Este Alcorão, publicado na Argélia há décadas, é uma referência importante para conhecer como o Alcorão é ensinado nas escolas corânicas e zawayas (escolas corânicas tradicionais) deste país.
O Mushaf Rodossi acompanhou os combatentes da Revolução de Libertação Argelina durante sua luta contra o colonialismo francês e, ao longo da história moderna deste país, tornou-se uma parte inseparável do patrimônio através do qual os argelinos preservaram sua identidade religiosa e nacional.
Este Mushaf, tendo se tornado famoso nos países do Sahel, ficou conhecido como o "Alcorão Argelino" e foi distribuído gratuitamente entre as nações desta região, a fim de fortalecer os profundos laços históricos e espirituais da Argélia com a África.
Este Alcorão também é distribuído em várias regiões do mundo islâmico, em linha com os esforços da Argélia para servir ao Alcorão e difundir e fortalecer os valores islâmicos.

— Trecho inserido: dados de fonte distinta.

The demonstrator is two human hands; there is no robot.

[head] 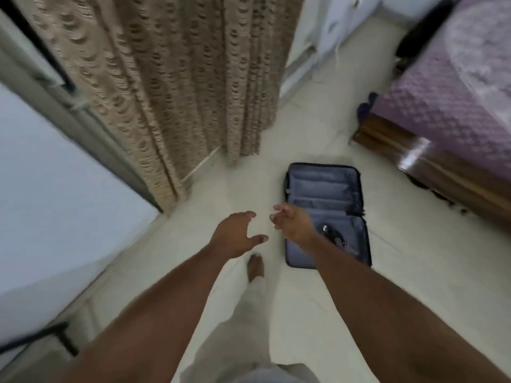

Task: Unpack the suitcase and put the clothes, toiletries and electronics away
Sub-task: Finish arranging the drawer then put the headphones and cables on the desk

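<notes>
Grey-lined suitcase (326, 214) lies open on the floor (359, 286).
Your left hand (235, 236) and right hand (293, 223) reach forward, fingers loosely spread, holding nothing.

1. Your suitcase (326, 211) lies flat on the pale floor, wide open like a book. It sits a little past the middle of the view, toward 3 o'clock.
2. It has a dark rim and soft grey-blue cloth inside.
3. The far half, toward 12 o'clock, shows flat cloth pockets with nothing on them.
4. The near half, toward 6 o'clock, holds a small dark thing (334, 235) with a shiny bit. It lies near that half's far edge. It is too blurry to tell what it is.
</notes>
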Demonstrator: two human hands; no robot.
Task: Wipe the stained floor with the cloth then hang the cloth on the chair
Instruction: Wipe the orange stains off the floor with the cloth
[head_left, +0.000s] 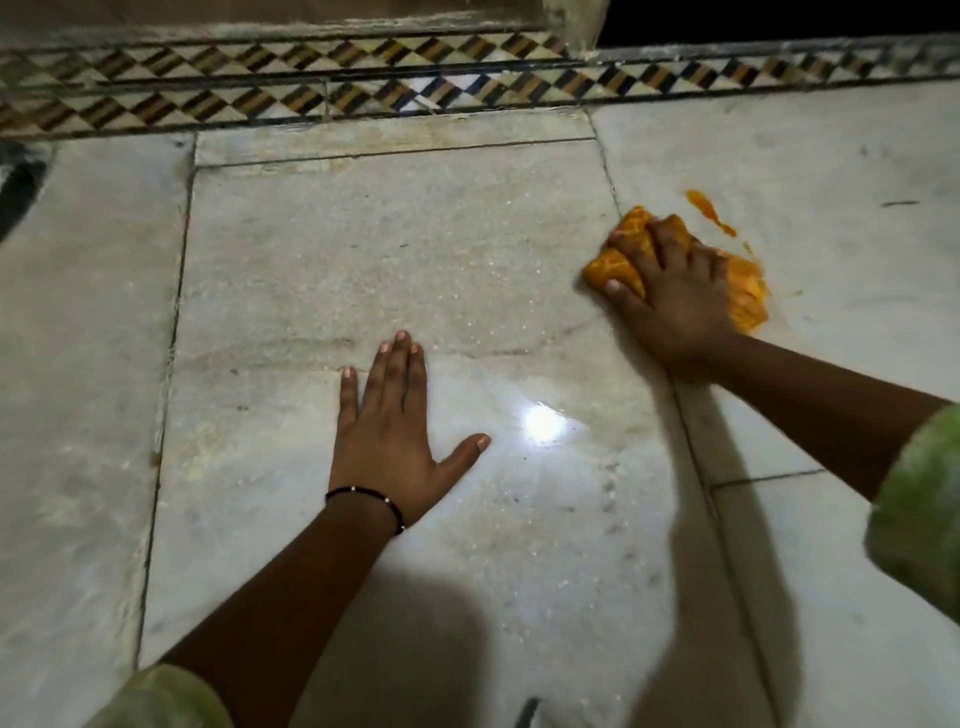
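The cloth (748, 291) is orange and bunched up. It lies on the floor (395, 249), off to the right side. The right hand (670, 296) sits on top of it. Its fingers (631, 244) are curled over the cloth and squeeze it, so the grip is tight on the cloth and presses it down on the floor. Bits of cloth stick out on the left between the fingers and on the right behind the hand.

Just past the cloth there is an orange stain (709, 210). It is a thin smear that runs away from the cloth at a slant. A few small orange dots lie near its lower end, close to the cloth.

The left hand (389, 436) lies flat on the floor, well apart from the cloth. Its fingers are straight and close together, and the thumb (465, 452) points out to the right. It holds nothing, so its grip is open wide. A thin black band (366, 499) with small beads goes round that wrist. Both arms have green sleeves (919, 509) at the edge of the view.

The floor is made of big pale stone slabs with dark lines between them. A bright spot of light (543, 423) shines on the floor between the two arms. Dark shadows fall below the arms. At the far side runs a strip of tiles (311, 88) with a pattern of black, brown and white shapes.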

O Mushaf Rodossi foi distribuído em coordenação com o Ministério das Relações Exteriores entre as minorias argelinas que vivem no exterior, em um esforço para fortalecer a conexão com os valores religiosos e a identidade nacional.
O Ministério Argelino de Assuntos Religiosos e Awqaf também empreendeu a distribuição gratuita desta versão entre intelectuais.
Este Mushaf foi publicado em 2023 em uma edição única em duas formas: escrita regular e Braille.
Um comitê especializado, coordenado pelo Comitê Argelino de Revisão e Examinação do Alcorão, supervisionou a impressão da versão em Braille deste Alcorão. As versões regular e em Braille do Mushaf Rodossi tornaram-se embaixadores da Argélia no mundo islâmico e demonstram o compromisso dos argelinos em servir à Palavra da Revelação.